With that, she half filled a quart jar with heavy cream — cuing 14 young butter churners to get to work.
Students took turns shaking the jar, inserting each student’s name in a ditty Riley taught the kids:
“Lila’s at the garden gate,
Waiting with the butter plate,
Come, butter, come.
Come, butter, come.”
After two trips around the circle of kids, the cream thickened but wasn’t even at whipped cream stage yet.
“We’re going to have to get a lot more children!” Sydney Bywater said after a second turn shaking the jar.
But soon, as the song changed to “The A, B, C’s” and then “The Wheels on the Bus,” the kids noticed the cream changing from a liquid to a solid. After 15 minutes of shaking, the butter was ready.

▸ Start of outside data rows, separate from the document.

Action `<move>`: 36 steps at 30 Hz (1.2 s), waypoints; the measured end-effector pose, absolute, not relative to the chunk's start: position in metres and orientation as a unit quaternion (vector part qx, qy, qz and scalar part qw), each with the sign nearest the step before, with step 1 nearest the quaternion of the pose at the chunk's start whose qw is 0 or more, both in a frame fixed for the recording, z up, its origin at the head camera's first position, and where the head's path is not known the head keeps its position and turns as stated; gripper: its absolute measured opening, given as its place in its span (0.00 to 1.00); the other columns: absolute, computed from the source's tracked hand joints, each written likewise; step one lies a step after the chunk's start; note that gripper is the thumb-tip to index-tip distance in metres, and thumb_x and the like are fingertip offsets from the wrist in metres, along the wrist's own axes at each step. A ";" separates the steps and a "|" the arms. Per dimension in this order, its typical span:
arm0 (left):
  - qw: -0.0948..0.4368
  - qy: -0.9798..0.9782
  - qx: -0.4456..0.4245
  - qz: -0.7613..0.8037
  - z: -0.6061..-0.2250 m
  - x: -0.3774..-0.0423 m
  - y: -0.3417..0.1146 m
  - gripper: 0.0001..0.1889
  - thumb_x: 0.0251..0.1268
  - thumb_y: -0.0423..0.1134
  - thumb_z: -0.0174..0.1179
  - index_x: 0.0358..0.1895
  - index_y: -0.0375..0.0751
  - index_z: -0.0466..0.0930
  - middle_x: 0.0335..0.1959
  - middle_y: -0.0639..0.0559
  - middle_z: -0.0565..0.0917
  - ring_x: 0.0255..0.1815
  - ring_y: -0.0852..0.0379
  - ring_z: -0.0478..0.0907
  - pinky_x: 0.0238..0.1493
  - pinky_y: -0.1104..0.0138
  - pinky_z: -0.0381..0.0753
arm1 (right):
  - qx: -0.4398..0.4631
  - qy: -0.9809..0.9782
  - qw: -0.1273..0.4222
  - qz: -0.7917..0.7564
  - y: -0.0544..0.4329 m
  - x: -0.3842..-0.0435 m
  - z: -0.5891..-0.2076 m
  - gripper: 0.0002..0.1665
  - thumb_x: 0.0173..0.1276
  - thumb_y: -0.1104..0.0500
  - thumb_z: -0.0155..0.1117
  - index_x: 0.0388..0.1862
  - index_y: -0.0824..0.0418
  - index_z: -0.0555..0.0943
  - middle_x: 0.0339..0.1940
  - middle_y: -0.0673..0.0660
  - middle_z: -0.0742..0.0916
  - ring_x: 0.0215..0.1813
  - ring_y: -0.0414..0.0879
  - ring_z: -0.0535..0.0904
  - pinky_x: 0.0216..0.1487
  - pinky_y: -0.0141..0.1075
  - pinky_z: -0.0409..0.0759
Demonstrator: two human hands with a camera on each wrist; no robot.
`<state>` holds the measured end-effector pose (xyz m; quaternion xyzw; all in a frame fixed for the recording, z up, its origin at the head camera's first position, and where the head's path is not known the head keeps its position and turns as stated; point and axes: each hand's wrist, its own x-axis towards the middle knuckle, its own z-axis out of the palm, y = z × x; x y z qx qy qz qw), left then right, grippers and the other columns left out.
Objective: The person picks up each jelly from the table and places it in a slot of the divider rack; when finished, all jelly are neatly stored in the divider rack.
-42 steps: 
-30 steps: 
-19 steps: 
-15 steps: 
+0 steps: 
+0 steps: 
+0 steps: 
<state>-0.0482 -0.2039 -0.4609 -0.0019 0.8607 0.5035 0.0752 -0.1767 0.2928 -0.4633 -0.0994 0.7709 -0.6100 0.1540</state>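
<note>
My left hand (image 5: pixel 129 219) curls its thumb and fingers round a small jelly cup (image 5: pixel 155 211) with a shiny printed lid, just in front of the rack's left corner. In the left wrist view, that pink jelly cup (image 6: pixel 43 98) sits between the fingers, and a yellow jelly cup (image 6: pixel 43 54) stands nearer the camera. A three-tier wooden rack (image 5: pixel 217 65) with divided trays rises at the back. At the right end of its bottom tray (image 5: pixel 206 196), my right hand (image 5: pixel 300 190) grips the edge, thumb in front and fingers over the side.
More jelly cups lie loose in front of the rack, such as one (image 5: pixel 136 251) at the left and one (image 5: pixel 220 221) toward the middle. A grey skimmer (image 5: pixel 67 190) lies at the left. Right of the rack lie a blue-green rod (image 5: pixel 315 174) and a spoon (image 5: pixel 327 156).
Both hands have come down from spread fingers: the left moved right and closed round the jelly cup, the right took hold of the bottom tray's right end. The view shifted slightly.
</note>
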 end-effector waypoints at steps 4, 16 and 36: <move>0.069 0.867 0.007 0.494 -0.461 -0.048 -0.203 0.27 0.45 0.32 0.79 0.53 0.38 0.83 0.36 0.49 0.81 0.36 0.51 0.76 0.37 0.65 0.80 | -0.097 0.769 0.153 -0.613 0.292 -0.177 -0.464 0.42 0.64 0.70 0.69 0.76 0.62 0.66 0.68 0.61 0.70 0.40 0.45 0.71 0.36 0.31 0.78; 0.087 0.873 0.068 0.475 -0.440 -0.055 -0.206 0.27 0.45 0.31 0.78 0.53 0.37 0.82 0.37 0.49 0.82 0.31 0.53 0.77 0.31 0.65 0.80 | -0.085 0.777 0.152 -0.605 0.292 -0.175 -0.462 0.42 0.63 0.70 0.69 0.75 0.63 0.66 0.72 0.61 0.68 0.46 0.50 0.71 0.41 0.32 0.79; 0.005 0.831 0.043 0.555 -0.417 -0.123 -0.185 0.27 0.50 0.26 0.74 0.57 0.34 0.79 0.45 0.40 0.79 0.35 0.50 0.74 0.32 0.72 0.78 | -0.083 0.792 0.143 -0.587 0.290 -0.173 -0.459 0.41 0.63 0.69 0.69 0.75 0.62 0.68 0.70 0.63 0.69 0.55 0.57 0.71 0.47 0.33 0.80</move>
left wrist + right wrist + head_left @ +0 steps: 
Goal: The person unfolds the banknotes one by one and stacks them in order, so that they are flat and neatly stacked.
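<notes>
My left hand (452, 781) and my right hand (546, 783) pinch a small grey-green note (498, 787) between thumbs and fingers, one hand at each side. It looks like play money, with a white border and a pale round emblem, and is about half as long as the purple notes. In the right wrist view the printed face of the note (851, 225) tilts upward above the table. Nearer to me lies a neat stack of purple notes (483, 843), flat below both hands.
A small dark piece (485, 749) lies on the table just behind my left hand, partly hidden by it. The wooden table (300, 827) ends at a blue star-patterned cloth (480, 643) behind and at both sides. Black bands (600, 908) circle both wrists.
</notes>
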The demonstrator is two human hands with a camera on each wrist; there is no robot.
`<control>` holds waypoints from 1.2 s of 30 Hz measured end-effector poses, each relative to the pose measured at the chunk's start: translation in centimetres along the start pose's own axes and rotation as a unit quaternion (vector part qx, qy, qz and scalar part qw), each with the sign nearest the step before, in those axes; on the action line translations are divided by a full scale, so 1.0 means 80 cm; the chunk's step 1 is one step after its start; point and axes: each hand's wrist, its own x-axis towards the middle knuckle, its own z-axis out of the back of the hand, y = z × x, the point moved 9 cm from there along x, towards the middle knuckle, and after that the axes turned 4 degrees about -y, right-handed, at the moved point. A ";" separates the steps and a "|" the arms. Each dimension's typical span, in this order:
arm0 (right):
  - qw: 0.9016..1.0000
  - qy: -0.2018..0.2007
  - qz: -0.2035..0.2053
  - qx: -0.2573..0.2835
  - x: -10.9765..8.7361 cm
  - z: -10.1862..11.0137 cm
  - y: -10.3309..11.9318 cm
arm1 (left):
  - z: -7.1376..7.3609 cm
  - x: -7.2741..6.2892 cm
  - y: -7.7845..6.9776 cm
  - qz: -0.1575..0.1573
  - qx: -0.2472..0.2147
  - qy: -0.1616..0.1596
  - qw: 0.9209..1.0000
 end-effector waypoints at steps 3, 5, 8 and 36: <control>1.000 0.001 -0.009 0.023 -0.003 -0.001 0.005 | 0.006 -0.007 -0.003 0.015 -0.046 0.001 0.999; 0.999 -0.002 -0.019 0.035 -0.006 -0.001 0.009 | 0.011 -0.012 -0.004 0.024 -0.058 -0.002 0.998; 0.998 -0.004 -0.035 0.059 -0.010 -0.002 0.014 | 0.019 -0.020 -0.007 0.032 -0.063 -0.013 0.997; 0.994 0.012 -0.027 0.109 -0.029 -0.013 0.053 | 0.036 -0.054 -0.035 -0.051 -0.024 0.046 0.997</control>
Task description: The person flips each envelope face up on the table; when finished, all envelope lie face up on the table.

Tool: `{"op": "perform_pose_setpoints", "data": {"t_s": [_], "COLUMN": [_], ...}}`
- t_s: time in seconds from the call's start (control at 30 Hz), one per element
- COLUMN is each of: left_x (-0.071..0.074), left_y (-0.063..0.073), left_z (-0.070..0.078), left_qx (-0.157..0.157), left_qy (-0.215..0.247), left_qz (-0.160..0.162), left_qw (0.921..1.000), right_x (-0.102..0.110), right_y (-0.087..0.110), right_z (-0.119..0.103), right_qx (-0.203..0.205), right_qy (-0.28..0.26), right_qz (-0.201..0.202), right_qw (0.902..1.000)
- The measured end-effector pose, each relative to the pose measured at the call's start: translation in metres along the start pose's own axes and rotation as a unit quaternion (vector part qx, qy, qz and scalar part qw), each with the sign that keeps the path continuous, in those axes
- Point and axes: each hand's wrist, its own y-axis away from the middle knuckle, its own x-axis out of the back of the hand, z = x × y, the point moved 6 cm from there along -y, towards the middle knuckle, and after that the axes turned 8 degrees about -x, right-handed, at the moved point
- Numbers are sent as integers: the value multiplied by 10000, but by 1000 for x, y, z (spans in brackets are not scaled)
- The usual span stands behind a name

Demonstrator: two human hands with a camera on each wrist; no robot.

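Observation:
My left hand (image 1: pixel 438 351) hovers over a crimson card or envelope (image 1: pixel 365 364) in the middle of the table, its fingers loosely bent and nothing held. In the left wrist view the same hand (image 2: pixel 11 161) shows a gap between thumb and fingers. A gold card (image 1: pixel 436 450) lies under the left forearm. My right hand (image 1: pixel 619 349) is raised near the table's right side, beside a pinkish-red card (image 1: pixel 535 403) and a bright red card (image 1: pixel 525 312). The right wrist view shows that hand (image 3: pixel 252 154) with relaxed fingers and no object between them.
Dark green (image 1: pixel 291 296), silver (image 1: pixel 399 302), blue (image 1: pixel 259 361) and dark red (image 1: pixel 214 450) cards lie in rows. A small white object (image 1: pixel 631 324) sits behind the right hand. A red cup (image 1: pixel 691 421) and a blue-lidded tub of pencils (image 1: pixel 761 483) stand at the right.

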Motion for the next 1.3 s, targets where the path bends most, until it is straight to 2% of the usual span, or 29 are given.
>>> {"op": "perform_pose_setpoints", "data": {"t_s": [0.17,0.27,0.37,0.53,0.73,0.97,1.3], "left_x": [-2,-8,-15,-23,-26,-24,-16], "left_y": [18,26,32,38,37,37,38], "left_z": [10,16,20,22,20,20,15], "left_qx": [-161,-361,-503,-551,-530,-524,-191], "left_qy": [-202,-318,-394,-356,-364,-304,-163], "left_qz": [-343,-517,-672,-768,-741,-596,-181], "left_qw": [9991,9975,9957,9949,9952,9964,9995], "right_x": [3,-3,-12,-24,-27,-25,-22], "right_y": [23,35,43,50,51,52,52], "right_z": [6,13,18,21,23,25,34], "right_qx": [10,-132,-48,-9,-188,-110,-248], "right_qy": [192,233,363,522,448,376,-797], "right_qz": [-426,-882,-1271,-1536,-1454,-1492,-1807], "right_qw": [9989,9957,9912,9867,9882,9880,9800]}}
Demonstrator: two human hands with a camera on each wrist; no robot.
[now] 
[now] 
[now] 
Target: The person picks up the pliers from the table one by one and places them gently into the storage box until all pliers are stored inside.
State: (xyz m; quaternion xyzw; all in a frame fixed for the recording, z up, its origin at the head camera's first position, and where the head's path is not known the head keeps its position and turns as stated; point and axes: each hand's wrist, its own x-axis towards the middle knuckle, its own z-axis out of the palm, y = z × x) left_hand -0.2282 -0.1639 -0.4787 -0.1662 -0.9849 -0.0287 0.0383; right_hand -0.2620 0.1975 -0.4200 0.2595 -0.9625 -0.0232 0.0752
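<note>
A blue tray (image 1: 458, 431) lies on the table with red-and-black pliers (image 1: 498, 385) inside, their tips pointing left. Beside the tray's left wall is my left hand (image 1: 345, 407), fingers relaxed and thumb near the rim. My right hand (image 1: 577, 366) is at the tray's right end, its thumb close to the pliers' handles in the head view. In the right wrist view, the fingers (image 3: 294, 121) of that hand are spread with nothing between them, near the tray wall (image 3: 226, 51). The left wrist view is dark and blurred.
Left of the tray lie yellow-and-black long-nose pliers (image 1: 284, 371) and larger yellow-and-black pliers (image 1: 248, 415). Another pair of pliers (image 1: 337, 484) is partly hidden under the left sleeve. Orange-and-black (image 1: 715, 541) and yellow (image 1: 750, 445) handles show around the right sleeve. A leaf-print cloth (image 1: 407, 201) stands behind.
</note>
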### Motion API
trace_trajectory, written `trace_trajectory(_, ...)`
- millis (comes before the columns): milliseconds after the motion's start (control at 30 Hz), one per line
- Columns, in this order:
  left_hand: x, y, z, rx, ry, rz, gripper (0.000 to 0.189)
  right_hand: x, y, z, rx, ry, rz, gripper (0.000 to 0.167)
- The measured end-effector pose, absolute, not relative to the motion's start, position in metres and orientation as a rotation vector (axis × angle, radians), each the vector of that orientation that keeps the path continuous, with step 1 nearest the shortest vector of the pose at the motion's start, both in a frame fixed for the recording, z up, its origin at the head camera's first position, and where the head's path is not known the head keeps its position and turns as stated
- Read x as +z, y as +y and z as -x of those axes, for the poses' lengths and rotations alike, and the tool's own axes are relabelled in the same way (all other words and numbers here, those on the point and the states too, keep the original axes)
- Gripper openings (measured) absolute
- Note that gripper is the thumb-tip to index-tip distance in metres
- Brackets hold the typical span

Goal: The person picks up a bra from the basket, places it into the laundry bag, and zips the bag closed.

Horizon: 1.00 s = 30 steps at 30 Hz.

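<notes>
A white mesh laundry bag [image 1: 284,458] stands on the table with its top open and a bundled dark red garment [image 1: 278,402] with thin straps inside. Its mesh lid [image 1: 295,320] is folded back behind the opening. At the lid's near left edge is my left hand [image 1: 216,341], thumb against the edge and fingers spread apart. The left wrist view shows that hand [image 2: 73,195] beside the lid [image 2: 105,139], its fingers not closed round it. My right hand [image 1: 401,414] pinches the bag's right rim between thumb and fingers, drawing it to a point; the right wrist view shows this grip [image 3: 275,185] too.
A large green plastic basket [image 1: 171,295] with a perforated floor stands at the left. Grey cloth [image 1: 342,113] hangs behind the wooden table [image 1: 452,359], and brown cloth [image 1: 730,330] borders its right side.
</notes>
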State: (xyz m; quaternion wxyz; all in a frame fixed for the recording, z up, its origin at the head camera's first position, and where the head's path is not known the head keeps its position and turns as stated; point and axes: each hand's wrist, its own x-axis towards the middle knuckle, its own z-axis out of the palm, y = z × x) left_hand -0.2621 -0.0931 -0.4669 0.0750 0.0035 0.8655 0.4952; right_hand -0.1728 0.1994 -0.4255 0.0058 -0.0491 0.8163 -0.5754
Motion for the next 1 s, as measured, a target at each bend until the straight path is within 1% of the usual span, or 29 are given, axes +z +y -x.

Michelle Williams’ first-grade classroom could have used the butter ball .
“We’re making apple pie!” the teacher said as her students took turns producing ingredients. Ariana Griffin gave the apples, brown sugar and spices a stir. Next, it was time to make the piecrust dough.
As their teacher assisted, Robert Corthell and Louis Ludwig carefully measured a cup of flour, and leveled it before dumping into a mixing bowl. With Williams’ assistance, students Lauren Downing, Sydnee Spence and Aniya Seals chopped butter into the flour, and then Sophia Fisher led classmates who mixed the dough.
With dough rolled out and placed in a pie pan, and the filling poured in, the pie was ready for baking in school cafeteria ovens, along with individual-sized pumpkin pies the kids made.
Thanksgiving feasting came a week early for some Walker Owls, who could eat the treats they helped make.
In addition, as Riley pointed out, they brought home culinary skills to help their families prepare the holiday dinner.